33 Il avait vingt-cinq ans lorsqu'il monta sur le trône, et il régna seize ans à Jérusalem; sa mère se nommait Jerusa, fille de Sadoc.
Vijf en twintig jaren was hij oud, als hij koning werd, en regeerde zestien jaren te Jeruzalem; en de naam zijner moeder was Jerusa, de dochter van Zadok.
34 Et il fit ce qui est droit aux yeux du Seigneur, comme avait fait Azarias, son père.
En hij deed dat recht was in de ogen des HEEREN; naar alles, wat zijn vader Uzzia gedaan had, deed hij.
35 Mais il ne détruisit point les hauts lieux; le peuple faisait encore des sacrifices et brûlait de l'encens sur les hauts lieux; ce fut lui qui bâtit la porte supérieure du temple.
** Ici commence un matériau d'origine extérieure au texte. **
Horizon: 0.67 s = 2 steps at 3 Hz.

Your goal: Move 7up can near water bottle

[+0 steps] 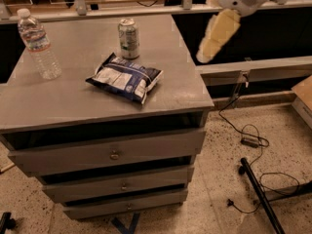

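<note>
The 7up can point(128, 38) stands upright at the back middle of the grey cabinet top point(73, 106). The water bottle point(39, 45) stands upright at the back left corner, well to the left of the can. My gripper point(207, 50) is the cream-coloured end of the arm. It hangs in the air just past the cabinet's right edge, to the right of the can and apart from it. It holds nothing that I can see.
A dark blue-and-white snack bag point(124, 77) lies in front of the can. The cabinet has drawers point(114, 155) below. A cable point(248, 140) and a black stand leg point(261, 194) lie on the floor at the right.
</note>
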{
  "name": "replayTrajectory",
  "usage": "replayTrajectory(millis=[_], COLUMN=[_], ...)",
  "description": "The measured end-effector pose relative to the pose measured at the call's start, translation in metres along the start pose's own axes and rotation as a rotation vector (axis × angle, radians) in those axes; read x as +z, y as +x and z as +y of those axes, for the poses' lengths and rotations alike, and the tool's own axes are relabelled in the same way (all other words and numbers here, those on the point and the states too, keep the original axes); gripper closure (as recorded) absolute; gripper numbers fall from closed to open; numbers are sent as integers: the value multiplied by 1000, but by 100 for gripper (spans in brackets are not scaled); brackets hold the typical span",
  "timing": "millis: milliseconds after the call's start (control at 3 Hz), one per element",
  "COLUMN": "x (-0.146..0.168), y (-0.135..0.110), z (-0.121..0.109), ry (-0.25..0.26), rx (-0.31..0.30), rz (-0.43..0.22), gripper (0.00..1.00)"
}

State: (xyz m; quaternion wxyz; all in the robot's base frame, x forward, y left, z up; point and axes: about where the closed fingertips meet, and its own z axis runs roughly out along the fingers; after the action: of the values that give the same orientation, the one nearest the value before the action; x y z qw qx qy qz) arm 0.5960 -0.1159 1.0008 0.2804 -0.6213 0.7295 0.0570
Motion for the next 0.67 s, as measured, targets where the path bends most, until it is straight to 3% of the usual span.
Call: replayTrajectory(millis=[333, 667], x=[55, 44], y=[-52, -54], z=[-54, -57], ry=[-46, -24], rx=[116, 100], rz=[-102, -115], gripper=[0, 0])
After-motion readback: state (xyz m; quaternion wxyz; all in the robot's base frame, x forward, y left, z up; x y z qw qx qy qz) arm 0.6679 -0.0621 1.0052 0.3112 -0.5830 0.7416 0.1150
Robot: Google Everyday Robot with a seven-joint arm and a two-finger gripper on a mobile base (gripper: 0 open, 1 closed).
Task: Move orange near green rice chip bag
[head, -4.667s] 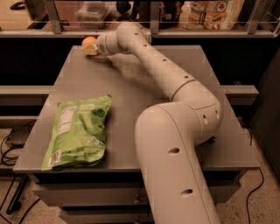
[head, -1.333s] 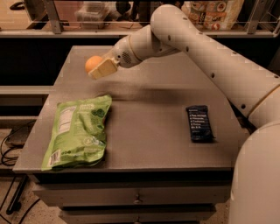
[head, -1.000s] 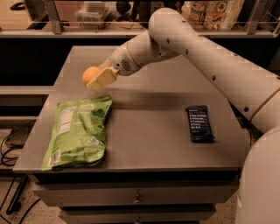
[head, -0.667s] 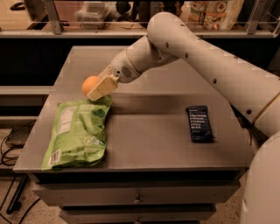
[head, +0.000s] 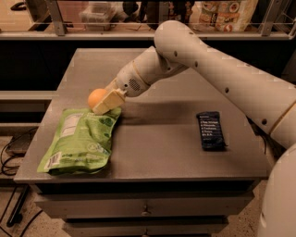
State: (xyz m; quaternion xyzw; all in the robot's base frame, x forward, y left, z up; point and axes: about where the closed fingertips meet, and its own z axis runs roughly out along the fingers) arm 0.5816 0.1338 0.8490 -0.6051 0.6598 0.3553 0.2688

Alleenlijk werden de hoogten niet weggenomen; het volk offerde en rookte nog op de hoogten; dezelve bouwde de hoge poort aan het huis des HEEREN.
36 Quant au reste de l'histoire de Joatham, n'est-il pas écrit au livre des Faits et gestes des rois de Juda?
Het overige nu der geschiedenissen van Jotham, en al wat hij gedaan heeft, is dat niet geschreven in het boek der kronieken der koningen van Juda?
37 En ces jours-là, le Seigneur commença d'envoyer contre Juda, Rasin, roi de Syrie, et Phacée, fils de Romélie.
In die dagen begon de HEERE in Juda te zenden Rezin, den koning van Syrie, en Pekah, den zoon van Remalia.
38 Et Joatham s'endormit avec ses pères; il fut enseveli auprès d'eux en la ville de David, son aieul; et Achaz, son fils, régna à sa place.
En Jotham ontsliep met zijn vaderen, en werd begraven bij zijn vaderen in de stad van zijn vader David; en zijn zoon Achaz werd koning in zijn plaats.